_Task instructions_
Return the whole listing unchanged. Drop the images.
*** Begin section ***
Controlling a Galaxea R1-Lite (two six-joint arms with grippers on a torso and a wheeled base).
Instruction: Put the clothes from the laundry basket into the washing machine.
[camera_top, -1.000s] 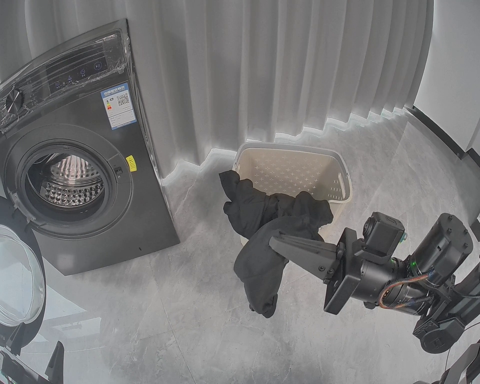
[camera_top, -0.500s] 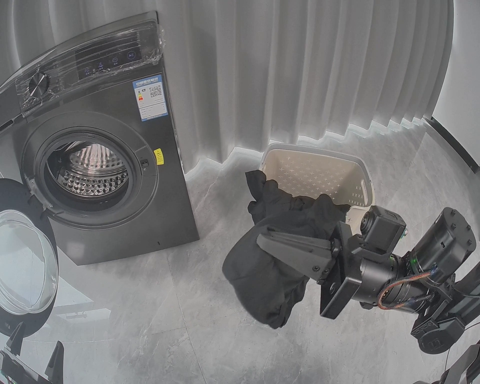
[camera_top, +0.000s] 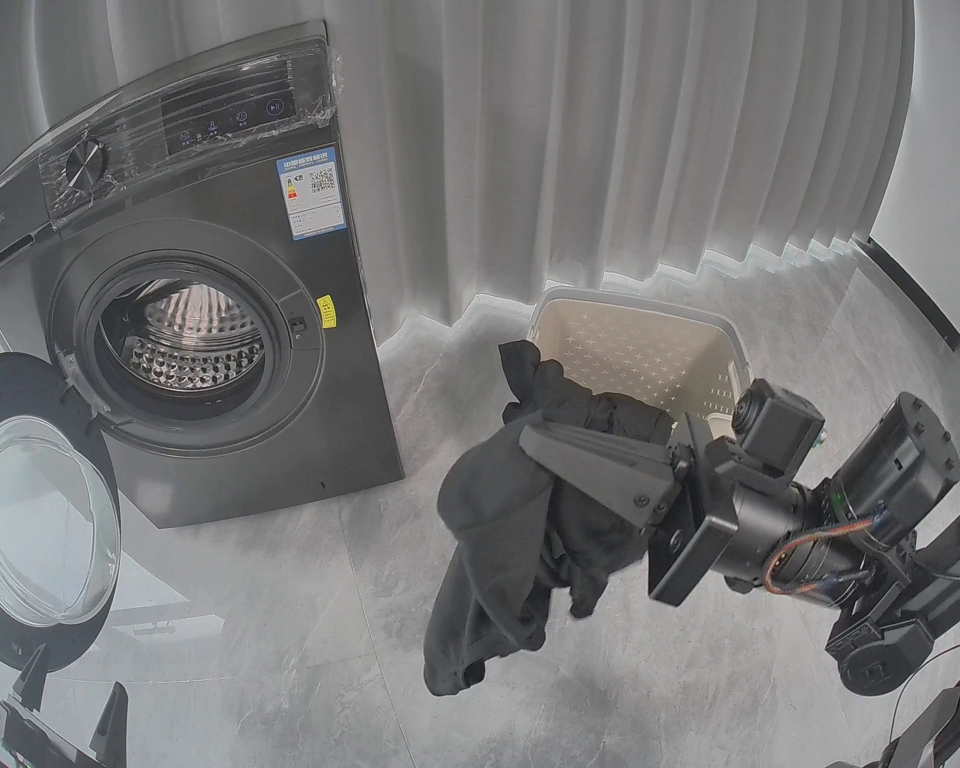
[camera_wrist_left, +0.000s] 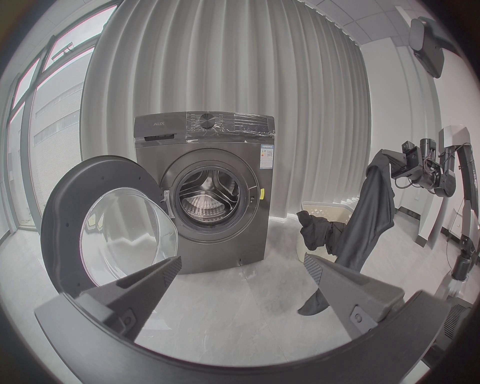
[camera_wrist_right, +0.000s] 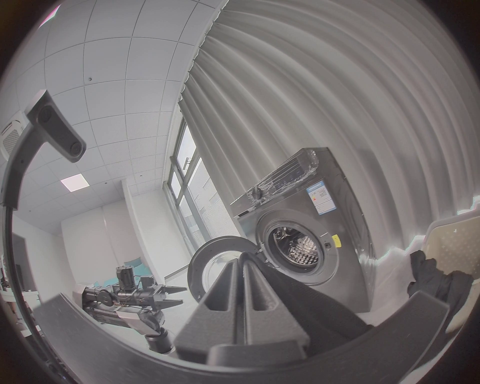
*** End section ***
_Response to this exercise_
Controlling a Galaxea R1-Lite (two six-joint arms with grippers on a torso and a wheeled base).
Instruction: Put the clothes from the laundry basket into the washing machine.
[camera_top, -1.000s] 
[camera_top, -0.500s] 
[camera_top, +0.000s] 
[camera_wrist_left, +0.000s] 
[camera_wrist_right, +0.000s] 

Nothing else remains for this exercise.